Le préambule du cahier des charges ne laisse planer aucun doute sur les raisons qui ont motivé ce projet européen :
"…La sécurité devient le maillon faible des infrastructures énergétiques et de communication, des centres commerciaux, des centres de conférence, des aéroports et plus généralement des sites fréquentés par un grand nombre de personnes."
"En pratique, tout lieu public est vulnérable et les risques qu’il supporte doivent être contrôlés et réduits autant que possible. Un contrôle d’accès et une réponse rapide à toute menace potentielle sont des propriétés que tout système de sécurité de tels sites doit absolument posséder."
"Le projet Indect est destiné à développer de nouveaux outils et de nouvelles techniques qui permettront à leurs utilisateurs finaux d’améliorer leurs capacités de détection et de prévention des actes criminels, améliorant ainsi la sécurité des citoyens européens… ».
Le « club Indect » comprend d’ailleurs du très beau linge en matière de prévention des méga-menaces : la police d’Irlande du Nord, le quartier général de la police polonaise, les universités et pôles universitaires de technologie les plus pointus en intelligence artificielle, tels ceux de Grenoble, Madrid, Vienne, Wuppertal et York, auxquels se sont joints des représentants de régimes récemment convertis aux principes démocratiques comme ceux de Gdansk, Kosice, Ostrava et Poznan. C’est vrai que les anciens fichiers de la Stasi restent très « vintage » dans les ex-républiques soviétiques…
Le but avoué des développeurs d’Indect, est de surveiller de très près les sites Web, les serveurs de fichiers, les forums de discussion, les réseaux sociaux et de peer to peer et même les ordinateurs individuels ! Si la moisson s’avère bonne, les informations collectées seront traitées par des programmes capables de comprendre et d’enregistrer les relations entre les individus et les organisations diverses auxquelles ils semblent rattachés sur le Web. Le bonus, c’est la constitution automatique de dossiers sur les individus et les organisations avec lesquelles ils communiquent sur le Web, la nouvelle arme de destruction massive…
C’est la CNIL qui va être contente ! On ne saurait trop suggérer à ses dirigeants d’ouvrir sans tarder des cellules de recrutement directement intégrées aux Pôles Emploi ; ça ira plus vite pour recruter les « traqueurs de fichiers sauvages » constitués « automatiquement » par les exploitants de Indect… Tout ça dans le but déclaré de déjouer les actions criminelles avant qu’elles ne surviennent…

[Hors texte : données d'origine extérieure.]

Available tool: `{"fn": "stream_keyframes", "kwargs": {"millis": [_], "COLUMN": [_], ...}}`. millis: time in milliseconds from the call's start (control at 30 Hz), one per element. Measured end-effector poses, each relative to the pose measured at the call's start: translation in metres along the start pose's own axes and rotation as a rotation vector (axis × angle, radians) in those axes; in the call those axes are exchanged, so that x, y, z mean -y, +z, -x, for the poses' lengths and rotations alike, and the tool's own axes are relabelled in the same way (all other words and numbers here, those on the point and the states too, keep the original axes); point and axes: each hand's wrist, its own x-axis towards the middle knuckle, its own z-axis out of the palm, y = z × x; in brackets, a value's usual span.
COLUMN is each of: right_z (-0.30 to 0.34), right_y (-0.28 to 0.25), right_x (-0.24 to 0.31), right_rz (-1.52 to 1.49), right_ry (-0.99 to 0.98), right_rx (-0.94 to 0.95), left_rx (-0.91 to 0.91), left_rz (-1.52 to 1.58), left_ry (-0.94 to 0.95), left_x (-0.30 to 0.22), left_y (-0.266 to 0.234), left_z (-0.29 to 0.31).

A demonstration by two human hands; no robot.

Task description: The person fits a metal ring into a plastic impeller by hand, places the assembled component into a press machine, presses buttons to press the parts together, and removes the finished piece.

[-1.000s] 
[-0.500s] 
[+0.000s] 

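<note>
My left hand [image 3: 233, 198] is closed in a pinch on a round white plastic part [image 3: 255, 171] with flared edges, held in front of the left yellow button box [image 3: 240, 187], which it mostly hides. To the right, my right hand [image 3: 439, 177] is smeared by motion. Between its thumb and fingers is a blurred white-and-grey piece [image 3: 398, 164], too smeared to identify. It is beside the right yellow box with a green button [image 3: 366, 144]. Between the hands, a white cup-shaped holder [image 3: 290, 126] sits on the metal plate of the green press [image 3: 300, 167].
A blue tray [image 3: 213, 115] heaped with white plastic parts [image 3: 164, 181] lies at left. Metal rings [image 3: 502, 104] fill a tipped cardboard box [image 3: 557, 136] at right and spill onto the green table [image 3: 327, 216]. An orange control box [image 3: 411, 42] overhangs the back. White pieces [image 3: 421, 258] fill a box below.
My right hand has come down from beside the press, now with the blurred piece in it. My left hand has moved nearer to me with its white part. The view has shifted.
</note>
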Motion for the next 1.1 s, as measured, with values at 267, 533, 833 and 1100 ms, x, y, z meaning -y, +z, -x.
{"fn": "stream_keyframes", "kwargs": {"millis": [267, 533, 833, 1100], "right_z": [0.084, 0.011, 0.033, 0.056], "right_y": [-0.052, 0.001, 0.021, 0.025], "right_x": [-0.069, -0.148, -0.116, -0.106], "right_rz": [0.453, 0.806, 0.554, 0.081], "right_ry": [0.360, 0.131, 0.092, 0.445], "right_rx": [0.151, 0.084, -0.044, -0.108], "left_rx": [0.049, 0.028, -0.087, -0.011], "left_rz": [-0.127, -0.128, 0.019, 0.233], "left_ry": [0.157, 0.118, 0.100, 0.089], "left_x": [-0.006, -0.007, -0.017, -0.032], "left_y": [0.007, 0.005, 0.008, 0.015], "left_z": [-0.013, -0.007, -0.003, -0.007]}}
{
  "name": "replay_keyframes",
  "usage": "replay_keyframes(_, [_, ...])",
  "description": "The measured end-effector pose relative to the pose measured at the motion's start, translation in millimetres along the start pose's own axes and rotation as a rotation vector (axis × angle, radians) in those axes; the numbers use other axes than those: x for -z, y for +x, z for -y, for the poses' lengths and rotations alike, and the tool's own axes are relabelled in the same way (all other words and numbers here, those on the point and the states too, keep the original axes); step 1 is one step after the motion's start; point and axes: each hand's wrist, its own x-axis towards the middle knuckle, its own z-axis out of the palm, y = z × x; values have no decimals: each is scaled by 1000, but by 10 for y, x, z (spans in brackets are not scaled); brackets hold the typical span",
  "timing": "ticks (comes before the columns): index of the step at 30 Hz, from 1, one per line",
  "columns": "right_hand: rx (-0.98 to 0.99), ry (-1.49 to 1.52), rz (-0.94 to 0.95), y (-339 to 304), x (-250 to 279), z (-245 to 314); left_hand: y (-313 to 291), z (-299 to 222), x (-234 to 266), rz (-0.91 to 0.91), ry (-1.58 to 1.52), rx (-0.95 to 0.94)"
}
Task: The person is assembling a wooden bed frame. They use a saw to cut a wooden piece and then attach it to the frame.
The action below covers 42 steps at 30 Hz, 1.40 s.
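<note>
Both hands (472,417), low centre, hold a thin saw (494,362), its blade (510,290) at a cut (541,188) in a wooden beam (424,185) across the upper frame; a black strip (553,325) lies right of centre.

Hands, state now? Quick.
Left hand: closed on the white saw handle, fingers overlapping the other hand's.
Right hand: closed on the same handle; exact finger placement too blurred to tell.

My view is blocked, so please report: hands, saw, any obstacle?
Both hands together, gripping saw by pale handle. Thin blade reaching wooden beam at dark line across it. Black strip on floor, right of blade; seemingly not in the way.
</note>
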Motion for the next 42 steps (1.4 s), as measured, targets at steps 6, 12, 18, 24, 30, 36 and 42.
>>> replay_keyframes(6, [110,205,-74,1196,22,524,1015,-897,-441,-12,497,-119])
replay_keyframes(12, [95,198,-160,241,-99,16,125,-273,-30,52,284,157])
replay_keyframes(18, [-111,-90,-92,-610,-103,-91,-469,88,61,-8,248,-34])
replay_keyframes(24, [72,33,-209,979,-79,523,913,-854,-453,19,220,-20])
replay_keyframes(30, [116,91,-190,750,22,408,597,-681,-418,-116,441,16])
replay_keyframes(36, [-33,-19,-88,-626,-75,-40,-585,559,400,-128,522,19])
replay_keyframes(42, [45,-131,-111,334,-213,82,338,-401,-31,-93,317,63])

Et dire que le téléchargement sauvage de musique par des gamins boutonneux a failli déclencher une guerre civile dans ce pays ! Pendant ce temps là, sans faire de vagues, « Super-Méga-Big Brother » tisse sournoisement sa toile sur la Toile dans l’indifférence générale et le silence assourdissant des prétendues élites et de tous les contribuables européens qui casquent sans broncher pour la fabrication du garrot qui va les étouffer.
Si l’on considère qu’une arme aussi létale qu’une possible privatisation de la Poste justifie un référendum national, est-ce qu’un projet potentiellement aussi liberticide et attentatoire à la sphère privée qu’Indect ne mériterait pas une vaste consultation européenne ?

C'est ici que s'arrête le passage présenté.